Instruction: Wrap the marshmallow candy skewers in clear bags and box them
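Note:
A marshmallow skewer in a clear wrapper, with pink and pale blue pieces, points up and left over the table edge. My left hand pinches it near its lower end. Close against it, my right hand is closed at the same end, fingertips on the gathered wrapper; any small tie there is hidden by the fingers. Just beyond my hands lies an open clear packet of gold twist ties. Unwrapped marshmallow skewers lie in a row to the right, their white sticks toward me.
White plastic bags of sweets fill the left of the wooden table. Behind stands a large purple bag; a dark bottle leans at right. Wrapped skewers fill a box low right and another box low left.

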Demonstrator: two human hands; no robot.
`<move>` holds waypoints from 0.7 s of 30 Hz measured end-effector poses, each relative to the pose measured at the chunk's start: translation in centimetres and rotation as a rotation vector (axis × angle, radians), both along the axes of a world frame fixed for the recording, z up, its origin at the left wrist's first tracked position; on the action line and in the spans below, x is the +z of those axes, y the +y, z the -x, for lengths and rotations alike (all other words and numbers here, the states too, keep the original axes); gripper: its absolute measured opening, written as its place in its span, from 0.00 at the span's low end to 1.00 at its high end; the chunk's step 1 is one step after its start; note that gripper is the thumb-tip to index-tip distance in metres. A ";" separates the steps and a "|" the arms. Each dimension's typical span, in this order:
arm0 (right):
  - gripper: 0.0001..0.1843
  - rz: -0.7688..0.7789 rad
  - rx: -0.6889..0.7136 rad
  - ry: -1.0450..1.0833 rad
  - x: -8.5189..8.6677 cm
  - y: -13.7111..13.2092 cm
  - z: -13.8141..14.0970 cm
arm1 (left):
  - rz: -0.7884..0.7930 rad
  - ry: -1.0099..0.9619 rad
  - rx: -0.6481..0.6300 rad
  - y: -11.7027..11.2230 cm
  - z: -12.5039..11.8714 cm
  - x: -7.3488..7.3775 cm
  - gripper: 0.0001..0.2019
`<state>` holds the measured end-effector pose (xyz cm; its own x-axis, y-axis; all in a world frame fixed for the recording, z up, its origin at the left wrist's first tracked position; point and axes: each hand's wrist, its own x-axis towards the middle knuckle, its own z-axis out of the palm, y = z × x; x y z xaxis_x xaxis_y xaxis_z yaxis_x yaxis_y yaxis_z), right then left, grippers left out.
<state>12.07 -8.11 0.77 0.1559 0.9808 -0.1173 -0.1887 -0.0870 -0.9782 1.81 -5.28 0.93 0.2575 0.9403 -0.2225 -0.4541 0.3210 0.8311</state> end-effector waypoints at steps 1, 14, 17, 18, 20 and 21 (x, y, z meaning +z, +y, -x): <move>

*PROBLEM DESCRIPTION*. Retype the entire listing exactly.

*YOUR RESPONSE*.
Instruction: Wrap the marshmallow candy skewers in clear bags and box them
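Note:
A marshmallow skewer in a clear wrapper, with pink and pale blue pieces, points up and left over the table edge. My left hand pinches it near its lower end. Close against it, my right hand is closed at the same end, fingertips on the gathered wrapper; any small tie there is hidden by the fingers. Just beyond my hands lies an open clear packet of gold twist ties. Unwrapped marshmallow skewers lie in a row to the right, their white sticks toward me.
White plastic bags of sweets fill the left of the wooden table. Behind stands a large purple bag; a dark bottle leans at right. Wrapped skewers fill a box low right and another box low left.
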
Demonstrator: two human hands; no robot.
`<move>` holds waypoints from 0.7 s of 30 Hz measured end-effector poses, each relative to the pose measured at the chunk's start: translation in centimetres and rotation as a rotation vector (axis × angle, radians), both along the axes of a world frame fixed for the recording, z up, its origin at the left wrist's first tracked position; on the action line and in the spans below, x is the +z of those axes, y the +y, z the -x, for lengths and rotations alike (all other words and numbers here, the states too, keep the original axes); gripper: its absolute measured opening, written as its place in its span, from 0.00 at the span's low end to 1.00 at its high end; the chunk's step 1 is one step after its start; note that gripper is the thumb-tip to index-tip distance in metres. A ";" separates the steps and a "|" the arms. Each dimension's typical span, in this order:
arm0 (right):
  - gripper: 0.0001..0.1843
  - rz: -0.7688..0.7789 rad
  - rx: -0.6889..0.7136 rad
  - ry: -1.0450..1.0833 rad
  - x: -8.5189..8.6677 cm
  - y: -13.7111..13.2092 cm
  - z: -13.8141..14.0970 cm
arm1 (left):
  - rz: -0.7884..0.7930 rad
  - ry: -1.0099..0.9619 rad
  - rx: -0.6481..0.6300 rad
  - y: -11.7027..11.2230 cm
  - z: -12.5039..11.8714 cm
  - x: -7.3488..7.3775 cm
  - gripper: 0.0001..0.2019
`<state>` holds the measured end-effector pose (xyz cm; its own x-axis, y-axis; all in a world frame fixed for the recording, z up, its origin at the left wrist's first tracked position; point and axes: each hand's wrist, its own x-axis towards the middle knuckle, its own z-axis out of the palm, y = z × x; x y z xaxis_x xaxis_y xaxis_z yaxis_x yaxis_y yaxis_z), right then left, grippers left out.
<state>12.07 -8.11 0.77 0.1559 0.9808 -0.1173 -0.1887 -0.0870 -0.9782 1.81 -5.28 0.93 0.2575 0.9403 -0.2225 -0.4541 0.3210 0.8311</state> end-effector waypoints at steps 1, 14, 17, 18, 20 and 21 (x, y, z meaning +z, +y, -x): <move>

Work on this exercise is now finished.